Take it to the post office. They'll help you out. Though not with a smile. Those people are pissed. Probably because Homeland Security now makes them deal with a person every time a package over 13 ounces runs through the mail. Go figure, we're more worried about terrorist activity than angry postal workers these days.

9 comments:

Alice said...

i get so angry at the post office on a regular basis. actually, that's not at all true, because i don't USE the post office on a regular basis. i get angry at the post office virtually every time i'm forced to use it.

Anonymous said...

It's funny, I ran into something similar when I had to mail my heart monitor back. Except that I just read the giant signs on every mailbox about the weight rule and took it into a post office 8)
But I guess that isn't much of a story, hence why I don't blog.
FML

Antelope said...

One time, the post office kept putting our mail in someone else's box. So we complained about it. And then they stopped delivering our mail altogether for two weeks, and we complained about that, and then they left our mail on the floor. The post office is run by four-year-olds.

Mr. Bryant said...

Writing 13 ounce+ reports is not healthy. Very few people do it. Homeland security can definitely afford the time to investigate each one. Try to cut them down to 10 ounces or less to give the guys reading them a break. Some of those poor bastards aren't even archeologists.

rachaelgking said...

Good work on the MS Paint. ;-)

LBluca77 said...

The post office makes me want to go postal.

Can't believe I actually just typed that.

PorkStar said...

hahaha uhm.. that was dumb of them, really

shine said...

Alice: That's about where I stand. I hardly ever have to deal with the post office, but when I do, it tends to make me all stabby.

headbitingprincess: It's a "bang your head against the desk" moment, yes?

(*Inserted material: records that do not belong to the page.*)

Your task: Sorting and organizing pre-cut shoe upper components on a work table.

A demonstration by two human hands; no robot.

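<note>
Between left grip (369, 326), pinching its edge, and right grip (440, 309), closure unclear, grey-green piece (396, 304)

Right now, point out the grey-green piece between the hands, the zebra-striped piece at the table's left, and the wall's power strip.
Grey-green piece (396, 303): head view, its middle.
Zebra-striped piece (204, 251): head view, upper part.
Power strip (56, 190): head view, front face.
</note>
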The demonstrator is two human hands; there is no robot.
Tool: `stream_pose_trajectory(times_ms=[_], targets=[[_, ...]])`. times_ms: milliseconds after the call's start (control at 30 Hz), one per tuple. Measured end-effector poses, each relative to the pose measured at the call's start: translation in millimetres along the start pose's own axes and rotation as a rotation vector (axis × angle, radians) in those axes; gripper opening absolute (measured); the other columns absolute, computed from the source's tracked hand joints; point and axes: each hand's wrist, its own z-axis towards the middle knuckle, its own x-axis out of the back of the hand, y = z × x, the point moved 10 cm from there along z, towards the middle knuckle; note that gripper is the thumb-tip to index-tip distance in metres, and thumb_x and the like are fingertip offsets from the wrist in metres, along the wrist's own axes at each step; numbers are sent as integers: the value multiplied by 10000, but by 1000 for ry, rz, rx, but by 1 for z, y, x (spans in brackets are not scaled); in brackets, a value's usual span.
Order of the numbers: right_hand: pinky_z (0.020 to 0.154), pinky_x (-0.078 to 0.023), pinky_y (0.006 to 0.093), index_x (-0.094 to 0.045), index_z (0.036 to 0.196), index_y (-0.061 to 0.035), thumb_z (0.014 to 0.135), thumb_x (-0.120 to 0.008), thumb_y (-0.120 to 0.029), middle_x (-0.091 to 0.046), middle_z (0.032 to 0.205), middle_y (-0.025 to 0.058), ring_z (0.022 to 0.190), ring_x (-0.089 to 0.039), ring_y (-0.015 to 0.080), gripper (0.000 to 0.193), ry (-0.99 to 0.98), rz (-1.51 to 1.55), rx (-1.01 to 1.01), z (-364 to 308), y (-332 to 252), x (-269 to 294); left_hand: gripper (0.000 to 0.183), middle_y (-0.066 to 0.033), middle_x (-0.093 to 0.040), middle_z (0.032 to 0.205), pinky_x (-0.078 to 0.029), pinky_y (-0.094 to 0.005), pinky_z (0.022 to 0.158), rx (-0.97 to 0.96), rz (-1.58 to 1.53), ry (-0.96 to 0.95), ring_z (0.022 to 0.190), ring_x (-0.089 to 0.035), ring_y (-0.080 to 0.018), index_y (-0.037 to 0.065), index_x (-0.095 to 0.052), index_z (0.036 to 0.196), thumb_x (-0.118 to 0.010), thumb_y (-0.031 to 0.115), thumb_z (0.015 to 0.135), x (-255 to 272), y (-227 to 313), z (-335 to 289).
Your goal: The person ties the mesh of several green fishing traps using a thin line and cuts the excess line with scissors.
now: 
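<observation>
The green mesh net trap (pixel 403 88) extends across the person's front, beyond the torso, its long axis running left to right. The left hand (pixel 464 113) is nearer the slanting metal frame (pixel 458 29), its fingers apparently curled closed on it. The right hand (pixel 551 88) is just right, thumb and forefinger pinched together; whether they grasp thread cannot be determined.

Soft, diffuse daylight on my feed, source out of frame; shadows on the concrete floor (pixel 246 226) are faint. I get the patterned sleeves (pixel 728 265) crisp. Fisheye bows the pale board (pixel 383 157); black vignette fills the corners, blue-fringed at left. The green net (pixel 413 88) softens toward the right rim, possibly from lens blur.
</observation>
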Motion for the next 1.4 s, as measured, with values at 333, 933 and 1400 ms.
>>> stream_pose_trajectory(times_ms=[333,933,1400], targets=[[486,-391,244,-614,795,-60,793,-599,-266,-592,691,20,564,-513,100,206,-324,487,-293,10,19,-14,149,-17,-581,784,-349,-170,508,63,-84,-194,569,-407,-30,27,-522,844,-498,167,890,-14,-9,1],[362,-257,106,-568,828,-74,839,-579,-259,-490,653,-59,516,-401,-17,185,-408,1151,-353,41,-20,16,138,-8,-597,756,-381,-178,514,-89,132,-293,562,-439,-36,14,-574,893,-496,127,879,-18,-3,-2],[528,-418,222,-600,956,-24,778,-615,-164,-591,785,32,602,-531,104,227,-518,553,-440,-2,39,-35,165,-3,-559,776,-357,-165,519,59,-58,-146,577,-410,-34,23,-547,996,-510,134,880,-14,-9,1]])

deadleafecho: I'M NOWHERE NEAR A MAILBOX. So there.

Antelope: Um, yeah. Never ever fuck with the post office. They have all the power in the relationship and you're just the abused spouse.

David Bryant: I agree. I didn't write it, I was just mailing it. Though one of my friend's dissertation weight well over a pound.

LiLu: I swear it's an inflatable sheep...despite what it may look like. I can't even figure out what it looks like.

LBluca77: I feel the same. Actually, I wish I could go postal on most of my coworkers. But "managerial" just doesn't have the same ring to it...

PorkStar: Shhhh...I don't want my mail to get re-routed!

shine said...

Weighed. It weighed well over a pound. I can't type.